### Problem statement
Return the data that follows exactly. Include every line.

### Source data
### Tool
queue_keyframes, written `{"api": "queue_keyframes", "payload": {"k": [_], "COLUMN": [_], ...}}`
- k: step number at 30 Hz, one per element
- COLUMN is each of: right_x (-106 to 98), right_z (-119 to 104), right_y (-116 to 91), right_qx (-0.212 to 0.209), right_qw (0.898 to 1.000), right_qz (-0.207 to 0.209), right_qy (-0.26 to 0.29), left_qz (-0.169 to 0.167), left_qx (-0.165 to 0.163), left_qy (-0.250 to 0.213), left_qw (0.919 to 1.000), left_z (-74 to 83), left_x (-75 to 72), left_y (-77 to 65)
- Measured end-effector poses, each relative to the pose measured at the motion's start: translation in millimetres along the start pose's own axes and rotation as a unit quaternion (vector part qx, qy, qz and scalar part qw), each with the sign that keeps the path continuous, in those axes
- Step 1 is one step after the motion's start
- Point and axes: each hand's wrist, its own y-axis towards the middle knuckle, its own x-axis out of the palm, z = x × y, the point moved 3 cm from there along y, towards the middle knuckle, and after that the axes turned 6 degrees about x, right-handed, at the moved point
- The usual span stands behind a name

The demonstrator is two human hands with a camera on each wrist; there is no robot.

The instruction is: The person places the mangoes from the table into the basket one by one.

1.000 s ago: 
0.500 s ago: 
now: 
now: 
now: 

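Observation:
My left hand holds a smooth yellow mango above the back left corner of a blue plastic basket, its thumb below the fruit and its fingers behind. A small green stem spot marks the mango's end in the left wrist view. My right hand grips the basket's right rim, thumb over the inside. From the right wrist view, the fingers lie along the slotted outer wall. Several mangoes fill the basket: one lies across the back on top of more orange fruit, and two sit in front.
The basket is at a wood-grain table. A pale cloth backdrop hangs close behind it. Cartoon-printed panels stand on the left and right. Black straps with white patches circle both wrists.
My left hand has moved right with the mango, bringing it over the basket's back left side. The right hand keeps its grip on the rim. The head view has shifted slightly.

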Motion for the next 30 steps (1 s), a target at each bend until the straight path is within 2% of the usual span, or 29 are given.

### Your solution
### Tool
queue_keyframes, written `{"api": "queue_keyframes", "payload": {"k": [_], "COLUMN": [_], ...}}`
- k: step number at 30 Hz, one per element
- COLUMN is each of: right_x (-106 to 98), right_z (-119 to 104), right_y (-116 to 91), right_qx (-0.212 to 0.209), right_qw (0.898 to 1.000), right_qz (-0.207 to 0.209), right_qy (-0.26 to 0.29), left_qz (-0.169 to 0.167), left_qx (-0.165 to 0.163), left_qy (-0.250 to 0.213), left_qw (0.919 to 1.000), left_z (-74 to 83), left_x (-75 to 72), left_y (-77 to 65)
- Measured end-effector poses, each relative to the pose measured at the motion's start: translation in millimetres along the start pose's own axes and rotation as a unit quaternion (vector part qx, qy, qz and scalar part qw), each with the sign that keeps the path continuous, in those axes
- Step 1 is one step after the motion's start
- Point and axes: each hand's wrist, its own y-axis towards the middle knuckle, its own x-axis out of the palm, z = x × y, the point moved 3 cm from there along y, towards the middle knuckle, and after that the axes turned 6 degrees about x, right-handed, at the moved point
- The usual span stands behind a name

The demonstrator is two human hands with a camera on each wrist; there is no robot.

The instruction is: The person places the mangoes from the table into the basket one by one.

1.000 s ago: 
0.500 s ago: 
now: 
now: 
now: 

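Observation:
My left hand holds a smooth yellow mango above the back left corner of a blue plastic basket, its thumb below the fruit and its fingers behind. A small green stem spot marks the mango's end in the left wrist view. My right hand grips the basket's right rim, thumb over the inside. From the right wrist view, the fingers lie along the slotted outer wall. Several mangoes fill the basket: one lies across the back on top of more orange fruit, and two sit in front.
The basket is at a wood-grain table. A pale cloth backdrop hangs close behind it. Cartoon-printed panels stand on the left and right. Black straps with white patches circle both wrists.
My left hand has moved right with the mango, bringing it over the basket's back left side. The right hand keeps its grip on the rim. The head view has shifted slightly.
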
Motion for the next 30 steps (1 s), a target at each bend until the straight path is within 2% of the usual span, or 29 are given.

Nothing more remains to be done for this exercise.